Hydrogen bonds are essential in protein-ligand complexes because they are considered facilitators of protein-ligand binding. They are believed to increase the affinity with which a ligand binds to a target protein. Figure 12 shows the number of bonds between PfHsp90 and the six ligands. As the reference, PfHsp90-GDM complex forms 1-3 hydrogen bonds in the course of the 100ns simulation. ZINC09060002 forms a maximum of 4 hydrogen bonds with PfHsp90, ZINC72133064 forms 3, ZINC72163401 forms 4, ZINC72358537 forms 4, and ZINC72358557 forms 6. These results confirmed that all the five ZINC database compounds bind strongly to PfHsp90 when compared with GDM.
The number of hydrogen bonds between PfHsp90 (PDB ID: 3K60) with GDM as reference ligand and top-five ZINC database compounds as a function of 100ns simulation time. ZINC09060002 (Black), ZINC72133064 (Red), ZINC72163401 (Green), ZINC72358537 (Blue), ZINC72358557 (Yellow), and GDM (Brown).

In Vitro Validation of PfHsp90 Inhibitors

The in vitro activities of PfHsp90 inhibitors were analyzed against field isolates of the parasite, P. falciparum. Figure 13 shows promising inhibition of parasite growth, with IC50 values of 271.54 ng/ml (ZINC72163401), 384.70 ng/ml (ZINC72358537), and 241.66 ng/ml (ZINC72358557).

Discussion

While several licensed treatment regimens exist, malaria still causes considerable fatality because of antimalarial drug resistance, heightening the need for novel chemotherapeutic interventions (Su et al., 2019; Varo et al., 2020). Targeting a distinct parasitic pathway that differs significantly from the host’s is a valuable means to prevent the spread of the malarial parasite. Since PfHsp90 facilitates parasite growth during its asexual blood phase (Posfai et al., 2018), Plasmodium falciparum uses it to cause malaria. In this regard, inhibiting this protein may hold promise for a Plasmodium falciparum malaria cure.

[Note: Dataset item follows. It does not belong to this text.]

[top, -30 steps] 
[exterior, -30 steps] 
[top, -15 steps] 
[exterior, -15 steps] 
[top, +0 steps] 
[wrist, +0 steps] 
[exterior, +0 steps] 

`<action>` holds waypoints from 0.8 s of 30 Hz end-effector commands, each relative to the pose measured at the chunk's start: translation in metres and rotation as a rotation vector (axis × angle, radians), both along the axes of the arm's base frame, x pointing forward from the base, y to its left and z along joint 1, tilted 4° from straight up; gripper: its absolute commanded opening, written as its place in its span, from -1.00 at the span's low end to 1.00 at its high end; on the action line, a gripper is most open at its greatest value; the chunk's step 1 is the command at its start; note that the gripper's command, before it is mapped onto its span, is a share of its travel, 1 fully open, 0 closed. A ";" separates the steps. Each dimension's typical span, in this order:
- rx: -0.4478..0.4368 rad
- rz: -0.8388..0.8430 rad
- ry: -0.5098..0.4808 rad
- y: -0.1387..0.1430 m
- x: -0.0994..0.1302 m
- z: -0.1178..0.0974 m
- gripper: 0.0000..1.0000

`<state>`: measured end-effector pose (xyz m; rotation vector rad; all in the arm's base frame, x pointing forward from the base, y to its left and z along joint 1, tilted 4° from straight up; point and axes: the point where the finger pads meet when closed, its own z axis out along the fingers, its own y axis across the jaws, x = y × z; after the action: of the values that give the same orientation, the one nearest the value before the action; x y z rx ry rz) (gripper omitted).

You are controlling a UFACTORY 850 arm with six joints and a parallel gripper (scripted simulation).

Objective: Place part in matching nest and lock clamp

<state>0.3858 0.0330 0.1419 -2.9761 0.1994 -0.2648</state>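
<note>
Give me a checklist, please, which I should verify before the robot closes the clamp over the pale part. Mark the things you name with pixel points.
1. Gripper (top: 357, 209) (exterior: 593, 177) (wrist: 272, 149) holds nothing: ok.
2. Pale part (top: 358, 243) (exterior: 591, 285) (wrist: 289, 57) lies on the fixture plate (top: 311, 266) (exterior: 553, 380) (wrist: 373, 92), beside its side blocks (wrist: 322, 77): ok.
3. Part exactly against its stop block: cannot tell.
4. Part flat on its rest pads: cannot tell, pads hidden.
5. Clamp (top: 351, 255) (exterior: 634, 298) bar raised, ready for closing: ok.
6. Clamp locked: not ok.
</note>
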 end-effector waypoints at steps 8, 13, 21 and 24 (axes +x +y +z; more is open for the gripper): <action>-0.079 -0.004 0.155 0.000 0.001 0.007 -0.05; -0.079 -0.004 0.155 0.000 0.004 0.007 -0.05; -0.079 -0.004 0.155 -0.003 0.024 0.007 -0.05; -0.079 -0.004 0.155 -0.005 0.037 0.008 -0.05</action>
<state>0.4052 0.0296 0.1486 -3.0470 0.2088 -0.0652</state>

Currently, there is a paradigm shift from traditional to computational approaches of novel drug design and discovery. In-silico approaches are gaining traction as options for drug discovery. Numerous studies have used in-silico approaches in the discovery of novel therapeutic compounds against malaria, which have progressed to clinical trials (Ashton et al., 2019; White et al., 2018). P. falciparum dihydroorotate dehydrogenase (PfDHODH) inhibitor (DSM265) has been reported to possess antimalarial activity, which has progressed through phase 2 of clinical trials (Alzain et al., 2022; Murphy et al., 2018; Phillips et al., 2015; Sulyok et al., 2017).
Alzain et al. (2022) discovered Z1481646084, Z24317941, and Z951873618 as potential antimalarial compounds inhibiting PfDHODH using in-silico means without subjecting them to in vitro and in vivo validation. Now that the use of in-silico methods to find novel antimalarial compounds is limited, and the existing in-silico studies focus mainly on P. falciparum DHODH and no other parasite enzymes or proteins like PfHsp90, there is need to widen the scope of antimalarial drugs discovery. This study sought to discover PfHsp90 inhibitors as antimalaria drugs.

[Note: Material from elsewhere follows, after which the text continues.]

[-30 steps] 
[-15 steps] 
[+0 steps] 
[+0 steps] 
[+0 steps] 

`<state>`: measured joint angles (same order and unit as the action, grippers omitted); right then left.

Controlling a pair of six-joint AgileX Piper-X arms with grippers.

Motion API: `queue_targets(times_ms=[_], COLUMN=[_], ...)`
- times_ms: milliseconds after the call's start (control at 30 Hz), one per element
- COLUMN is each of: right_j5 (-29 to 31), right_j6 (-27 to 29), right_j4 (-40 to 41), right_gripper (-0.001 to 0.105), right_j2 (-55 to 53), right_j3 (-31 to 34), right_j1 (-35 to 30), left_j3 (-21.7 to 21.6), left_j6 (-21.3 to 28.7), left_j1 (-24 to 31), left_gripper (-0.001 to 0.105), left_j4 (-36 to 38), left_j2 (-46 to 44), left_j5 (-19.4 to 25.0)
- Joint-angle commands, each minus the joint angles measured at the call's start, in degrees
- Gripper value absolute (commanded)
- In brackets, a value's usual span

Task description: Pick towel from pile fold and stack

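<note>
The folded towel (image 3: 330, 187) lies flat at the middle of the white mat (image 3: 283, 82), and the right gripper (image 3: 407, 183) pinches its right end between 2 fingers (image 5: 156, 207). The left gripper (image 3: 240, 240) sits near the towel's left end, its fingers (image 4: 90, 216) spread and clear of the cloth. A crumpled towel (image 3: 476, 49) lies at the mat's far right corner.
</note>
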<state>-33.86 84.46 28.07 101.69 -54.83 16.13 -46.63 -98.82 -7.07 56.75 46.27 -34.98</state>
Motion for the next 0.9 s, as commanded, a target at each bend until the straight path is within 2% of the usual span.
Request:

Virtual screening process was performed using GDM as the ligand to identify the best scoring natural compounds with the ability to inhibit PfHsp90. Due to GDM’s vast stereochemical properties that could limit the number of ZINCPHARMER hits obtained, a pharmacophore model was developed using some of its pharmacophore features. The pharmacophore-based virtual screening yielded 17 hits (Table 2). All the ZINCPHARMER hits were subjected to other in-silico processes because of their low RMSD values (below 1 Å), which suggests that all the hits are structurally similar to GDM. Alzain et al. (2022) and Oduselu et al. (2023) performed pharmacophore-based virtual screening and focused on RMSD values of their hits to determine the most suitable inhibitors against different P. falciparum proteins. Usually, more similar compounds or proteins have small RMSD values (Oduselu et al., 2023). Therefore, RMSD values below 1 Å found in this current study suggests the suitability of all the ZINCPHARMER hits as potential PfHsp90 inhibitors. However, this is subject to confirmation via other in-silico processes like drug-likeness test, ADMET property analysis, molecular docking, and MDS.

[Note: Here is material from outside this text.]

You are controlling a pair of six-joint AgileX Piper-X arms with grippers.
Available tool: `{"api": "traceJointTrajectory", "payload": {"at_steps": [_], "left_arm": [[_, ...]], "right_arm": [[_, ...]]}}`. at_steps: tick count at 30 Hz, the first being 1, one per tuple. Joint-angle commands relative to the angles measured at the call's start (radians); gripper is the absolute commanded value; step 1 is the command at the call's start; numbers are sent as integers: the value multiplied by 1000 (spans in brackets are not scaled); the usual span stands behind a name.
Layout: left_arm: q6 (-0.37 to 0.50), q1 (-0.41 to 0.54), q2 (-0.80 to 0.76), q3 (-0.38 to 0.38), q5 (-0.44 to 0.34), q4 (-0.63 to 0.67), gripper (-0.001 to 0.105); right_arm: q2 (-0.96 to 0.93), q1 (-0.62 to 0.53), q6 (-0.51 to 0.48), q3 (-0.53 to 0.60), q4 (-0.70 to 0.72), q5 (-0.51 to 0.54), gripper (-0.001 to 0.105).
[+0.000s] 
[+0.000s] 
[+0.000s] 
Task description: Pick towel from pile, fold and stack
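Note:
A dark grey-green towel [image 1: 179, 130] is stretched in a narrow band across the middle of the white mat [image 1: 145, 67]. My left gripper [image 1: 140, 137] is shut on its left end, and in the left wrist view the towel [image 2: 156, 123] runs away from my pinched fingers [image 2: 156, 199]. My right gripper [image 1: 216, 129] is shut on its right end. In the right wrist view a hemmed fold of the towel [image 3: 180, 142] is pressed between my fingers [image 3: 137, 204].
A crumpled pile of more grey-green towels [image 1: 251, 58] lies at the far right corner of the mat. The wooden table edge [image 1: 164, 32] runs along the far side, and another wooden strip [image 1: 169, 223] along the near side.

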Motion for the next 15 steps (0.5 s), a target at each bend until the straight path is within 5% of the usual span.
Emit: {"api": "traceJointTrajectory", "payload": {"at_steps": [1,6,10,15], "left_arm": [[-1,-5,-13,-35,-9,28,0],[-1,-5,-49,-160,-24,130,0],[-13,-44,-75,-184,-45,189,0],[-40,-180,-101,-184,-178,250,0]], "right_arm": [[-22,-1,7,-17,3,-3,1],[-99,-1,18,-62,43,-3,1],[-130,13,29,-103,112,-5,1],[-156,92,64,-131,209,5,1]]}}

Even though several studies perform molecular docking of lead compounds to target proteins before drug-likeness and ADMET property analysis (Alzain et al., 2022; Gao et al., 2023; Oduselu et al., 2023; Onyango et al., 2022), drug-likeness and ADMET property analysis were done before molecular docking to get rid of all lead compounds with unsuitable drug characteristics. This approach is consistent with other studies (Oduselu et al., 2023; Onyango et al., 2022). The drug-likeness test and ADMET properties analysis yielded 9 potential PfHsp90 inhibitors with drug-likeness and ADMET characteristics for further molecular docking (Figure 8).
After determining the 9 potential PfHsp90 inhibitors, our intent to determine the stability of the complexes they form with PfHsp90 necessitated two in-silico process, molecular docking and MDS. These two in-silico approaches are common in drug design and discovery (Onyango, 2023). Regarding the binding affinity of GDM to PfHsp90 (-7.5 kcal/mol), only five of the nine PfHsp90 inhibitors had better binding affinities: ZINC72163401 (-7.7 kcal/mol), ZINC72133064 (-7.8 kcal/mol), ZINC09060002 (-8.2 kcal/mol), ZINC72358557 (-7.6 kcal/mol), and ZINC72358537 (-8.1 kcal/mol) (Figure 9). This means that five PfHsp90 inhibitors bind more strongly to PfHsp90 than GDM.
Despite the positive results of the molecular docking, which validated this study’s design rationale, additional MDS studies were performed to confirm and validate the stability of PfHsp90-ligands complexes. To identify, analyze, and provide insights for future lead optimization, six molecular dynamic simulation tests were done. The stability of the ligand when complexed with PfHsp90 and its binding pocket is shown by the ligands’ RMSD analysis. The RMSD was used to evaluate the structural changes of the six PfHsp90-ligands complexes. In this study, a stable ligand-protein interaction was indicated by the plot of ligand RMSD vs time (100 ns), which was within the average limits . This finding is true for all the lead compounds except ZINC09060002 and ZINC72133064 that did not demonstrate the required stability, evidenced by the high RMSD values reaching 4nm (Figure 10).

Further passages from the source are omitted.